[Problem requirements]:
Transcribe the full listing exactly.

[Supplied data]:

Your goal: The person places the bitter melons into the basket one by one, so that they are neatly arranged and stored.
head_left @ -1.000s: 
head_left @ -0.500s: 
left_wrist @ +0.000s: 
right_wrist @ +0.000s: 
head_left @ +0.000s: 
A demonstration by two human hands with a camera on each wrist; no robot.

[Response to the task]:
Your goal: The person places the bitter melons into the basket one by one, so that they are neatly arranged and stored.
head_left @ -1.000s: 
head_left @ -0.500s: 
left_wrist @ +0.000s: 
right_wrist @ +0.000s: 
head_left @ +0.000s: 
A demonstration by two human hands with a camera on each wrist; no robot.

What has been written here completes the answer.